El Pecado del Ascenso - Final.

 


Durante dos semanas enteras, Paulita había seguido el ritual matutino sin protestar. Cada mañana, antes de que el resto de la oficina llegara, cruzaba el umbral de la puerta de Morales y se arrodillaba sin que él tuviera que decir una palabra. Ya no necesitaba órdenes. Sabía exactamente lo que se esperaba de ella. 


Las primeras veces, el acto había sido mecánico, casi clínico. Pero con los días, Paulita había comenzado a perfeccionar su técnica, aprendiendo qué movimientos hacían que los dedos de Morales se enredaran más fuerte en su cabello, qué gemidos ahogados lo excitaban lo suficiente como para empujar su cabeza más abajo, hasta el punto de hacerla lagrimear. A veces, él jugaba con sus pezones a través de la blusa, pellizcándolos con precisión cruel hasta que ella arqueaba la espalda, pero nunca la dejaba detenerse. 


Un día, mientras ella se inclinaba sobre su regazo, Morales le había deslizado una mano bajo la falda y, al notar las bragas de encaje, las había arrancado con un tirón seco. 


—Hoy andarás así —le había dicho, guardando la prenda en el bolsillo de su saco como un trofeo—. Para cuando quiera recordarte tu lugar. 


Paulita había tragado saliva, sintiendo el aire frío del aire acondicionado rozando su piel desnuda bajo la falda. Sabía que era otro de sus juegos, otra forma de recordarle que, aunque ella creyera tener el control, él siempre estaría un paso adelante. 

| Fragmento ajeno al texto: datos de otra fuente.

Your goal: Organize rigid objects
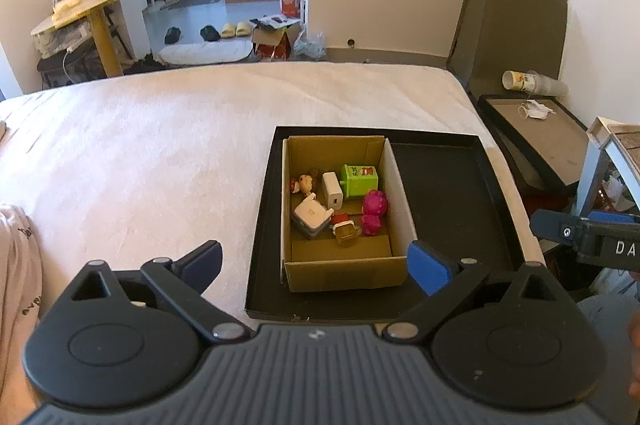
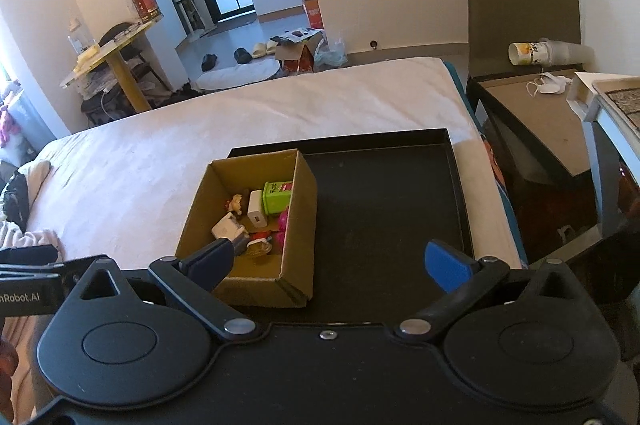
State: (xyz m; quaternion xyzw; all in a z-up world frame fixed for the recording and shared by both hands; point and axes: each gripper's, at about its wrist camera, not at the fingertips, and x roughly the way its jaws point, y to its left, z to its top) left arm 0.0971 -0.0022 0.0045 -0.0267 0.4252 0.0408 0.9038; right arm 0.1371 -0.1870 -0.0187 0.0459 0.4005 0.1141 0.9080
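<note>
Left wrist view | left gripper [image 1: 316,267] spread wide, empty | cardboard box [image 1: 344,275] of small items at 12 o'clock, long axis running away, on black tray [image 1: 448,181] | right gripper [image 2: 328,259] likewise wide, empty, box at 11 | left nearer.

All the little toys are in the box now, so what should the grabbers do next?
Probably just back away. The cardboard box in the black tray already holds the small things, nothing loose shows on the tray, and the left gripper and right gripper are both empty, jaws wide.
</note>
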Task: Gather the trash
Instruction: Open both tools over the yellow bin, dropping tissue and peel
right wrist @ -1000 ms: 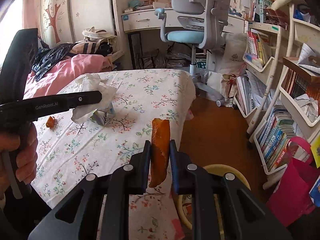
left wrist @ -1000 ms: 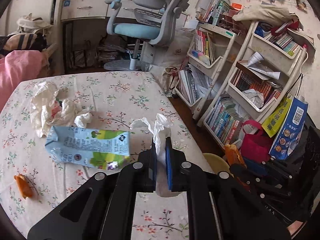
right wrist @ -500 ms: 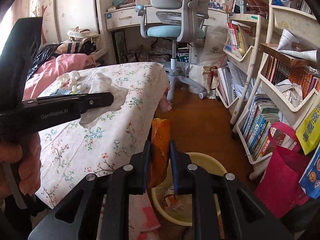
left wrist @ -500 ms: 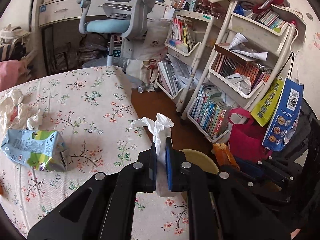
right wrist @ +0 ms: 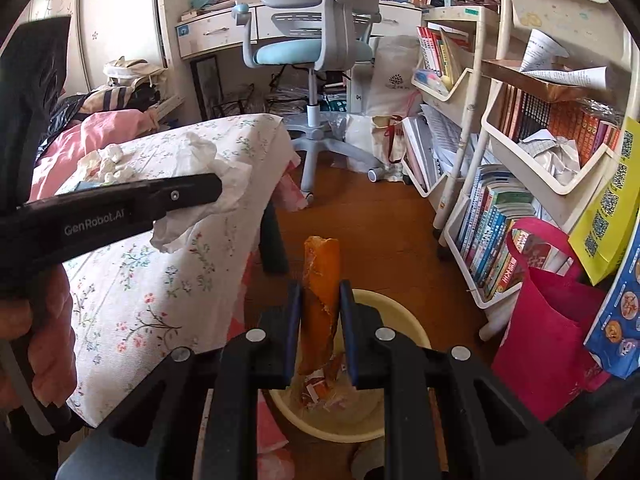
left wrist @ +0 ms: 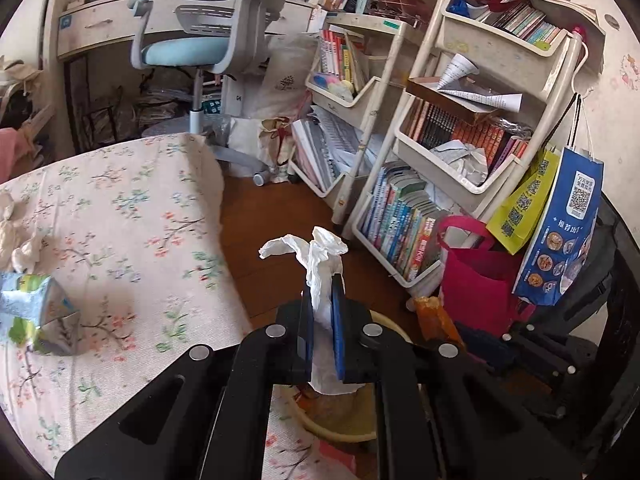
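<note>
Bright daylight, fisheye-warped edges, slight blur

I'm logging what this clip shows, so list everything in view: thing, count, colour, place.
tissue: one, white, clamped in the left claw
peel: one, orange, clamped in the right claw
basin: one, pale yellow, on the floor below both claws, scraps inside
carton: one, blue and green, crushed, on the table
crumpled tissues: a small pile, white, far end of the table
table: one, floral cloth
chair: one, grey with blue seat, by the desk
shelf carts: two, cream, full of books
bag: one, magenta, on the floor by the carts
left claw: black, shut on the tissue
right claw: black, shut on the peel
hand: one, gripping the left claw's handle
</note>
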`<state>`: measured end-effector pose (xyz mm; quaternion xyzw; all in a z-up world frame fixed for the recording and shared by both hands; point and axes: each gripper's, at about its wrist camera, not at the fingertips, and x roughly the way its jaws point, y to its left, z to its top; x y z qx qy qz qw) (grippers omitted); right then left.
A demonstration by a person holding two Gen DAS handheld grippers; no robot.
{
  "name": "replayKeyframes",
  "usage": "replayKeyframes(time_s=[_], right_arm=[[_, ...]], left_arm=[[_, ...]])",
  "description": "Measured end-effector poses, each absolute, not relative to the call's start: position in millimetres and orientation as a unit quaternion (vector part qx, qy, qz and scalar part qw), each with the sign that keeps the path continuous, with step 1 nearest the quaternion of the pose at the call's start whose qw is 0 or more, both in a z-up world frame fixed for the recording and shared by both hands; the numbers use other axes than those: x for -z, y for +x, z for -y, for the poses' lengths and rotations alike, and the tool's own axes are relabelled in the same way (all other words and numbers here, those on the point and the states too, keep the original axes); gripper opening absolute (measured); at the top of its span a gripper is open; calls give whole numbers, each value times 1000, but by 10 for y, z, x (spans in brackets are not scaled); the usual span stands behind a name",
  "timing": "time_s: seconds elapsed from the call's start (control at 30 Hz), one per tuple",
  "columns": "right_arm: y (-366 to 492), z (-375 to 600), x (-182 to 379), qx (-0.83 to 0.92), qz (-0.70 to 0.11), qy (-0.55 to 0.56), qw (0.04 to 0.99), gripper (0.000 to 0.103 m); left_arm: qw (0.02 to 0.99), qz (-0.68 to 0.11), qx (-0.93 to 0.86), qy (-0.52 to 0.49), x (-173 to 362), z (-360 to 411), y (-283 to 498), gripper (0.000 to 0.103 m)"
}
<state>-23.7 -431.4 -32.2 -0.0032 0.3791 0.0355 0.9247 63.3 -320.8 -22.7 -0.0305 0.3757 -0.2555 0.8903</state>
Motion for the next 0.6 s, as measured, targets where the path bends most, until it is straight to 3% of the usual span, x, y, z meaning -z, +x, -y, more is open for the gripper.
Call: replayKeyframes(time_s=[0.03, 0.07, 0.1, 0.17, 0.33, 0.6], right_arm=[[-225, 4335, 349, -24, -384, -8, 923, 21], [-204, 4346, 380, -14, -391, -11, 920, 29], [-189, 4385, 409, -2, -397, -7, 918, 48], [-189, 4468, 417, 10, -398, 12, 917, 55], [-211, 4432, 300, 3, -379, 26, 925, 57], [-213, 3973, 140, -46, -347, 3, 937, 77]], left_arm=[[887, -376, 267, -31, 235, 3257, 648, 9], [882, -380, 276, -28, 256, 3318, 670, 18], [879, -384, 279, -30, 281, 3355, 689, 40], [884, -381, 269, -37, 325, 3353, 684, 58], [891, -380, 245, -33, 304, 3266, 666, 65], [924, -341, 165, -45, 21, 2667, 571, 83]])
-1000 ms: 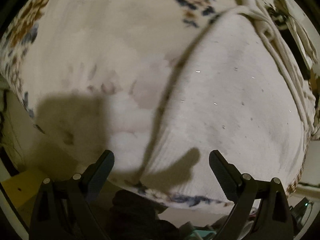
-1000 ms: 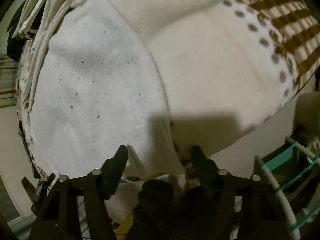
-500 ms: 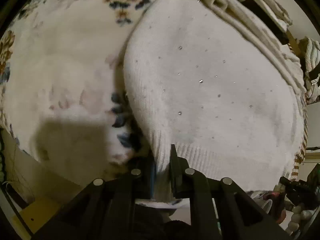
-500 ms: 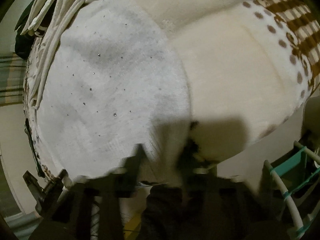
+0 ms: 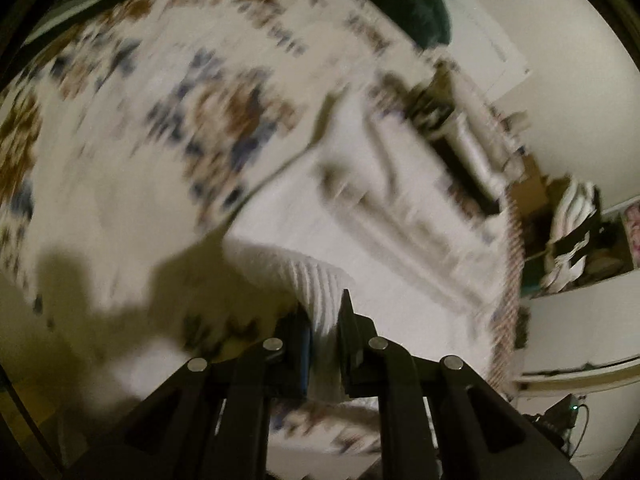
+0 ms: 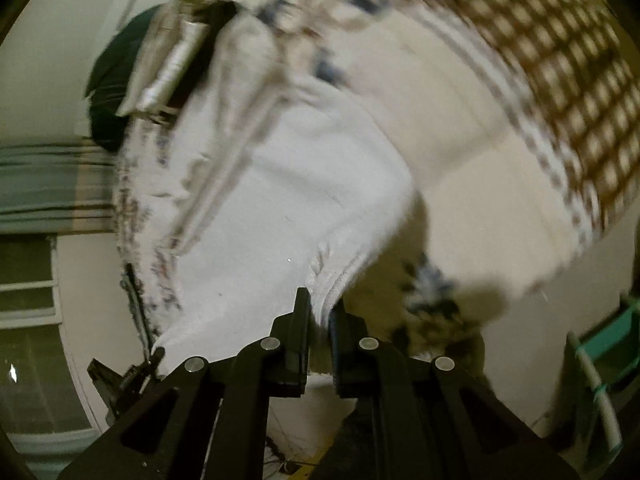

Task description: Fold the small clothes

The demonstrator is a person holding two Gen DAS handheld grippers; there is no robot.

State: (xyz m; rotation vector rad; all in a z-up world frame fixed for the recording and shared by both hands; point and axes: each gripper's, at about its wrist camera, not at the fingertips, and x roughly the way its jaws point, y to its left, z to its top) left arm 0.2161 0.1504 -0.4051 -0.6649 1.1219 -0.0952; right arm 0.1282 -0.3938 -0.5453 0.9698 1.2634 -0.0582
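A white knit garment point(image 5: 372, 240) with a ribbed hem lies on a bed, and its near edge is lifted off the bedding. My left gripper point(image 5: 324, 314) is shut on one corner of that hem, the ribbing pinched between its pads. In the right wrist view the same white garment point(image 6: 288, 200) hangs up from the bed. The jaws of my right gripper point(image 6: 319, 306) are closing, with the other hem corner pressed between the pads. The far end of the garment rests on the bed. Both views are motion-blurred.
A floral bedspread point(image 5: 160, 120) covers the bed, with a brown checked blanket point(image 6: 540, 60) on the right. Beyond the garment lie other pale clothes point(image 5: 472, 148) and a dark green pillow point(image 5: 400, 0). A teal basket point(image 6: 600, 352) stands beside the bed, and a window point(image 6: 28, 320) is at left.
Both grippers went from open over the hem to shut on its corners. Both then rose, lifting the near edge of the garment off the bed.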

Morales no desperdiciaba oportunidad. En el pasillo, un pellizco discreto en el trasero; en la sala de copias, un beso húmedo en el cuello que dejaba su marca en forma de moretón; en el almuerzo, un pie que se deslizaba entre sus piernas bajo la mesa. Paulita ya no se sobresaltaba. Aprendió a sonreír, a morderse el labio inferior en señal de complicidad, a responder con un susurro provocador cuando nadie los escuchaba. 


Pero no era la única. 


Aunque Morales disfrutaba de Paulita como un niño con un juguete nuevo, no había dejado de atender a las demás. Las nuevas empleadas seguían entrando y saliendo de su oficina, algunas con los labios hinchados, otras con las faldas arrugadas. Paulita las observaba con una mezcla de desprecio y competitividad. 


"Estúpidas. Creen que por chupársela una vez ya ganaron algo."


El viernes por la tarde, Morales reunió a Paulita y a otras nueve mujeres en la sala de conferencias. Todas jóvenes, todas hermosas, todas con esa mirada ambiciosa que él parecía encontrar irresistible. 


—Esta noche hay una cena de ejecutivos —anunció, recorriéndolas con una mirada que hacía que Paulita sintiera cómo sus medias de red le rozaban los muslos—. Me pidieron que invite a diez chicas ambiciosas, con ganas de ascender. Por eso están aquí. 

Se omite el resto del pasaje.